Angelo Duro Salerno"SONO CAMBIATO": è questo il titolo del nuovo spettacolo di Angelo Duro che, dopo un sold out da record al Petruzzelli di Bari (in due ore venduti tutti i biglietti disponibili), annuncia sette nuove date in giro per l'Italia per un nuovo tour che lo porterà il 25 novembre al Teatro Augusteo di Salerno. Le prevendite saranno disponibili a partire da  giovedì 15 settembre, alle ore 14, presso i circuiti di vendita autorizzati (ticketone.it e su angeloduro.it).

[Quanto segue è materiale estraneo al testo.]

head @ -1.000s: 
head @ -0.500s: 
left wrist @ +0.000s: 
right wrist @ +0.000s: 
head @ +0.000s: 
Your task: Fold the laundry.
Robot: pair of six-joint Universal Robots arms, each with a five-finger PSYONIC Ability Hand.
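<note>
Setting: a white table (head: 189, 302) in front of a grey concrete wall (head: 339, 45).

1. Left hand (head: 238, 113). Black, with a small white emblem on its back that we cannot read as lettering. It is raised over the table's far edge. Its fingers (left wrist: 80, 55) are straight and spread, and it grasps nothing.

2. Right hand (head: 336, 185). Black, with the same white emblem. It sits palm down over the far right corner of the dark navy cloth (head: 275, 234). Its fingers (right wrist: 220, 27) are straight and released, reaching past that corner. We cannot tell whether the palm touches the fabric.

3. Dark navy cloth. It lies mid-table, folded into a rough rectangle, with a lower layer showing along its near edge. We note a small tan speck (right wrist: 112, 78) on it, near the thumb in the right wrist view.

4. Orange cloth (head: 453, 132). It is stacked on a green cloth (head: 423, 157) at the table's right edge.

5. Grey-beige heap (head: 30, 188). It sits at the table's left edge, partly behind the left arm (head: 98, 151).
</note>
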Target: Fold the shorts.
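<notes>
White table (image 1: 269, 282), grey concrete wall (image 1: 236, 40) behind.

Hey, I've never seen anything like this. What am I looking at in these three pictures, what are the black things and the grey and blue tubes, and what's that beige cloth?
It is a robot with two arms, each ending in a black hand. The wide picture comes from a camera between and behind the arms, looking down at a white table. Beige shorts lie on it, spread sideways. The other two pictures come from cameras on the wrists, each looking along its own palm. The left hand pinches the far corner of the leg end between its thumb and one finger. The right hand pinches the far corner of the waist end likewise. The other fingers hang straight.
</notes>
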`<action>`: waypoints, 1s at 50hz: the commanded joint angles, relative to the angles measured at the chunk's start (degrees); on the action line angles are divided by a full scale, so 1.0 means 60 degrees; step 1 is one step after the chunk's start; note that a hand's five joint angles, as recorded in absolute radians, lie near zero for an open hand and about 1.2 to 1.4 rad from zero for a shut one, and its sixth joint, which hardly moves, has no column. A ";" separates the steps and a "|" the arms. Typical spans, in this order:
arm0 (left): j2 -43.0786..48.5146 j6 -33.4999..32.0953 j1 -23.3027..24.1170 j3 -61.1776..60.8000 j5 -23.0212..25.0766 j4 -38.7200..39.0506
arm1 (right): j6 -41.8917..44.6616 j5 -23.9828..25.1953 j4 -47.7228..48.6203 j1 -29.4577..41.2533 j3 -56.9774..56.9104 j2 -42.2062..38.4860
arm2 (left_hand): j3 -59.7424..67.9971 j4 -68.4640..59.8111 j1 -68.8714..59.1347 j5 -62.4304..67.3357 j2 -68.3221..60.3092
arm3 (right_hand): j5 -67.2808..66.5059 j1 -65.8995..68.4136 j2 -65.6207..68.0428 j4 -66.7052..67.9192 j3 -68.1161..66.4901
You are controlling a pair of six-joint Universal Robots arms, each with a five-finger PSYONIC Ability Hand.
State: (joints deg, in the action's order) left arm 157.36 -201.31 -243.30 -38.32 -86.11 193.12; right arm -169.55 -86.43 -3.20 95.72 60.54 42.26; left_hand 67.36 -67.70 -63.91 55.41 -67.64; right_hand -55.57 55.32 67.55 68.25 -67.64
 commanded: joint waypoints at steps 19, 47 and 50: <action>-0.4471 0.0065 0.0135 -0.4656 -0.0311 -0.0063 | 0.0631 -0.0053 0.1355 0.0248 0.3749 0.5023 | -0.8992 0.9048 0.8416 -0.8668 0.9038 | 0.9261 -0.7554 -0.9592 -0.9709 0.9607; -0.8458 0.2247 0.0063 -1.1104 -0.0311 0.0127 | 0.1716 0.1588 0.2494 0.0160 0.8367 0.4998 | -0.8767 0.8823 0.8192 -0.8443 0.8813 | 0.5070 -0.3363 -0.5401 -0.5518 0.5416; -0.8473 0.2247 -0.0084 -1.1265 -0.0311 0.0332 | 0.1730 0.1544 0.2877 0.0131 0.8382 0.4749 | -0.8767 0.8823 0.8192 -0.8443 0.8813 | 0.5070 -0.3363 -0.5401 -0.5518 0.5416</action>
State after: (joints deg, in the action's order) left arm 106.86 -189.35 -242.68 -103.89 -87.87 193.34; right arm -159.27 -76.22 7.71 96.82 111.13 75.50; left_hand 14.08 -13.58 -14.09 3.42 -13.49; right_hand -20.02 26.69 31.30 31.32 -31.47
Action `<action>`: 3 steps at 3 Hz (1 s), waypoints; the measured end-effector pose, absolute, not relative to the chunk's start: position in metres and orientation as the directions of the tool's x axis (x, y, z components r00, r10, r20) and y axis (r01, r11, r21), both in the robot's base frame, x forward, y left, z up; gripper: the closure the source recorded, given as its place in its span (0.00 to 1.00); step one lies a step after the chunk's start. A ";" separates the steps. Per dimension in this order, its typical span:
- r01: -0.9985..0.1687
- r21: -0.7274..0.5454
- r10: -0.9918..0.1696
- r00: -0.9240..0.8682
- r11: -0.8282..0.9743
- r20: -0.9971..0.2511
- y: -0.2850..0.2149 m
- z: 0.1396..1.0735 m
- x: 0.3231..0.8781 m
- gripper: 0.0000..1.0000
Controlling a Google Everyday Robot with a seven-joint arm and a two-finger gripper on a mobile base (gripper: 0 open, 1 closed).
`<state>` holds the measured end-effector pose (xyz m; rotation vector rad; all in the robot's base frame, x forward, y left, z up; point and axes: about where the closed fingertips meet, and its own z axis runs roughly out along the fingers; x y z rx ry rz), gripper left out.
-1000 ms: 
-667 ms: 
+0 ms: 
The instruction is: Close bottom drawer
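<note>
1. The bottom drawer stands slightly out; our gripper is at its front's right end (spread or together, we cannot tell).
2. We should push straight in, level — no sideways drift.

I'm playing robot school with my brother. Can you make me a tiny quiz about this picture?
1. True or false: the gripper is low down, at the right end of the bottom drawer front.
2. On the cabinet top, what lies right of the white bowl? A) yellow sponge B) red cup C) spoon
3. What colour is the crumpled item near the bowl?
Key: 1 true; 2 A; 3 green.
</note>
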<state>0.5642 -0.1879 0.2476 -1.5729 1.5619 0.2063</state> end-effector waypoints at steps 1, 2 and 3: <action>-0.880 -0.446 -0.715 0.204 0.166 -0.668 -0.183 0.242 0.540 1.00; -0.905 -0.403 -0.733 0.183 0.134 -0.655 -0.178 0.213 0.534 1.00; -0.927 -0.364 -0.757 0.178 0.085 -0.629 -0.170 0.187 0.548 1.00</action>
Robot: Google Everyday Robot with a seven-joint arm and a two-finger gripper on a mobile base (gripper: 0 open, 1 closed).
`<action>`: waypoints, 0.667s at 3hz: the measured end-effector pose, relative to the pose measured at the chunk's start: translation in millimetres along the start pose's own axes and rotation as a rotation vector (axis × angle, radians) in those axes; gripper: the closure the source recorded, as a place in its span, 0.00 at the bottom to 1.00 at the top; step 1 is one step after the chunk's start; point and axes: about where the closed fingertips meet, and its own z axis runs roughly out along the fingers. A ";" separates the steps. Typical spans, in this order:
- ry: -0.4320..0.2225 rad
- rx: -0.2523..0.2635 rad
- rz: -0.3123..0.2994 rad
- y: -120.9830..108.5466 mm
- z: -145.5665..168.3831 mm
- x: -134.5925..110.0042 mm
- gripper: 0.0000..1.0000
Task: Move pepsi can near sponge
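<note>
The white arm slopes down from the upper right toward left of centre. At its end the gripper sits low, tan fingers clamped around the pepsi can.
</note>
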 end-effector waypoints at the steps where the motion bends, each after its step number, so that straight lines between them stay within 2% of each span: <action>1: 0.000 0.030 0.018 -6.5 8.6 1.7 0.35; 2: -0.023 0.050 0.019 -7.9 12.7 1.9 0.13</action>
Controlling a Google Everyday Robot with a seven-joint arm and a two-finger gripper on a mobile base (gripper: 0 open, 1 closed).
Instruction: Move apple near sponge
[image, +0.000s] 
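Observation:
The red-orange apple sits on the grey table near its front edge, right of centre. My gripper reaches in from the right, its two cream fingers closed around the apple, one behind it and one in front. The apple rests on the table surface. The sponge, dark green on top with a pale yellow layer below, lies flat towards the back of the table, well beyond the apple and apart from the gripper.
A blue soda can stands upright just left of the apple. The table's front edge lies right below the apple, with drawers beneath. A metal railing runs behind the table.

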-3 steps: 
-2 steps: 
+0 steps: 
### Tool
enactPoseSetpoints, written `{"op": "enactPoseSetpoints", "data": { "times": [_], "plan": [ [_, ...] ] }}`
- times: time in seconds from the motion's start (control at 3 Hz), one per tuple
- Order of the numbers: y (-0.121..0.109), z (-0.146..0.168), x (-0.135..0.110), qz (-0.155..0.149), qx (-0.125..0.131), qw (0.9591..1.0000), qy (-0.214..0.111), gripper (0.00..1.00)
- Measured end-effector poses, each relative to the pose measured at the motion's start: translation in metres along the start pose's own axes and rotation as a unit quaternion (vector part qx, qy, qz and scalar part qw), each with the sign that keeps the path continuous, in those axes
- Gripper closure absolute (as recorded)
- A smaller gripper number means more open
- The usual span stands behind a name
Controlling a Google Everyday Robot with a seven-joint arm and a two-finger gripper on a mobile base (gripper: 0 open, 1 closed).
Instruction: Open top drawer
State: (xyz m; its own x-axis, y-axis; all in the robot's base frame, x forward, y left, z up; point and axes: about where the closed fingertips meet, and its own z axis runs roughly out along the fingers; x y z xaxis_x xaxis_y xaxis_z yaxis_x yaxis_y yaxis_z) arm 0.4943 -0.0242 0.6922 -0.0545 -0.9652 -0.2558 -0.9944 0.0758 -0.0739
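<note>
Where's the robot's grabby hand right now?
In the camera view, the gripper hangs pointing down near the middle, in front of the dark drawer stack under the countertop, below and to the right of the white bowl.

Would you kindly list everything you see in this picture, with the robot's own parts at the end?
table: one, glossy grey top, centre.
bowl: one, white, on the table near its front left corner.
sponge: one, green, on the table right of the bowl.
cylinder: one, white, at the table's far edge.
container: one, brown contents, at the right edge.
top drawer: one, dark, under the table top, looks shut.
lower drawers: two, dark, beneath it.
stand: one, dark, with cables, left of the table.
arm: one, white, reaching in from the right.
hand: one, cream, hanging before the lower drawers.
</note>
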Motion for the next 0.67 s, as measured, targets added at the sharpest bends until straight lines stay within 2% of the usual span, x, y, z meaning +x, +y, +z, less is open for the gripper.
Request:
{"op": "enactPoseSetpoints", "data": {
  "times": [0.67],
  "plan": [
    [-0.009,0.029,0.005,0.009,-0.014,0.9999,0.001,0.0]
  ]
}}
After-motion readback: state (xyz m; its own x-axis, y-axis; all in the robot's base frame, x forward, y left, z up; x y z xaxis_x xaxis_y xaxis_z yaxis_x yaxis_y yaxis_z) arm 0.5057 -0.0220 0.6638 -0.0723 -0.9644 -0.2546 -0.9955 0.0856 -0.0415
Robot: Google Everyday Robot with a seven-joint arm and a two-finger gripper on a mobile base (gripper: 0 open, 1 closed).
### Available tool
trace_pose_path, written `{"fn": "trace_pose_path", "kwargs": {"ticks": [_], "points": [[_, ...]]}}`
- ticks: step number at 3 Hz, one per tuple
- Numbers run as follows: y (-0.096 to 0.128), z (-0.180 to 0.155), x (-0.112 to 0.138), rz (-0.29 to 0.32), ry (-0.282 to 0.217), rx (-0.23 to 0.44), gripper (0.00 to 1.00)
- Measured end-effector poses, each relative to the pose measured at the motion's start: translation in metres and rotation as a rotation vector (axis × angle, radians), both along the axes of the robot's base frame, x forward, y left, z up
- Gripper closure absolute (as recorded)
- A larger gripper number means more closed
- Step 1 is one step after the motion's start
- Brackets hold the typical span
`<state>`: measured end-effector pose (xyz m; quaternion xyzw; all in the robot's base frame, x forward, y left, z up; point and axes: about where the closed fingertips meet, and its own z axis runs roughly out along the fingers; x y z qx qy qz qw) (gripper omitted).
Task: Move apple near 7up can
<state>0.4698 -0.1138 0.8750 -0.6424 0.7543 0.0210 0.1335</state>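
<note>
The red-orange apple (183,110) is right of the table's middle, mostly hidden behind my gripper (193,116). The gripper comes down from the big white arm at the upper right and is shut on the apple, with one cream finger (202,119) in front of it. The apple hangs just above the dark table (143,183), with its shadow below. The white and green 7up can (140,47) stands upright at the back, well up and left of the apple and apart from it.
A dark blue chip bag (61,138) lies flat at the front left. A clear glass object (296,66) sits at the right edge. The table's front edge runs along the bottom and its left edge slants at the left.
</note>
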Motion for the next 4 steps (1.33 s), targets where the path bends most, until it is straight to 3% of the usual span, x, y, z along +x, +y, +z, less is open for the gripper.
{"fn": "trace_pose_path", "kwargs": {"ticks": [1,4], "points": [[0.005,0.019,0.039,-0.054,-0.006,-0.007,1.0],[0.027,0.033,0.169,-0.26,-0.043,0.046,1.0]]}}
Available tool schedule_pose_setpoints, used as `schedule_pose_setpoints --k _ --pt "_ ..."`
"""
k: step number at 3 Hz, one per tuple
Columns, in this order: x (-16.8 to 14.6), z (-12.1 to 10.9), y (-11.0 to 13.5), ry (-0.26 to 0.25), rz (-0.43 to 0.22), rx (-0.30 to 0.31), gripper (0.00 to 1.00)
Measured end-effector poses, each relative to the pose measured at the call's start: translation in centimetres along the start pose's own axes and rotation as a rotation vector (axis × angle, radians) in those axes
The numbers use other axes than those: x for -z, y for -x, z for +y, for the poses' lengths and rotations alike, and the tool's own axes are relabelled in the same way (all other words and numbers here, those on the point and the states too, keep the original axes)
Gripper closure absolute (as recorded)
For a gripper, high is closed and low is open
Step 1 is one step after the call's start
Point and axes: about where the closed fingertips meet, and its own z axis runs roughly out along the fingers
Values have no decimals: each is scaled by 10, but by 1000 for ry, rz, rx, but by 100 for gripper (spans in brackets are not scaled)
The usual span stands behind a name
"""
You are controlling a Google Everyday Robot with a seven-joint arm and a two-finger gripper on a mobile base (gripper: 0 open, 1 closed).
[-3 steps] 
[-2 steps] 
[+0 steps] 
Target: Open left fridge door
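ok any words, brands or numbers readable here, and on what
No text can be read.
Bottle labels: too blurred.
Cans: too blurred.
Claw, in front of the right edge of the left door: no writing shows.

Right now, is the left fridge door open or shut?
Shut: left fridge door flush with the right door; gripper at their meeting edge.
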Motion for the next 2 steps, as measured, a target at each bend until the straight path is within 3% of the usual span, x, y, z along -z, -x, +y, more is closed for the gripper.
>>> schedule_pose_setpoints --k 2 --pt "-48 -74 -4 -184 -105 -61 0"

Senza retorica e privo di ogni morale, Angelo Duro tocca argomenti come un vero fuoriclasse. Pietrangelo Buttafuoco ha scritto di lui: "Angelo Duro, il comico che innesca le menti". Di artisti padroni del ragionamento comico, fuori da ogni schema consolidato e da qualsiasi retorica buonista e consolatoria non ce ne sono certo centomila, non si può dire nessuno ma uno in Italia - solo uno - c'è ed è appunto Duro. Di artisti capaci di innescare la miccia della libertà mentale e dello spirito critico nello spettatore non se ne vedevano dal tempo di Giorgio Gaber e Duro - uno che non potrà mai andare in tivù e però riempie i teatri - è durissimo nei contenuti, perfetto nei tempi comici, irresistibile nei silenzi (lunghissimi), magnifico poi nel crearsi un pubblico dalla testa libera, liberissima e dal cattivo carattere. Come lui. Imprendibile. E imperdibile.

Adesso (è scritto anche a caratteri cubitali sul manifesto) fa sapere d'essere cambiato, di non essere più quello di prima. E qui vengono mille dubbi. In che senso sarà cambiato? Non sarà più scontroso, irriverente e polemico come prima? Sarà diventato più buono? Lo vedremo finalmente sorridere? I dubbi sono tanti, anche perché da uno come lui non si sa mai cosa aspettarsi. Di certo la notizia di questo suo cambiamento aumenta la curiosità di vederlo nel suo nuovo spettacolo, che da quest'anno è pure autoprodotto dalla società che ha fondato e chiamato, in perfetto suo stile, "Da Solo Produzioni" (www.dasoloproduzioni.it).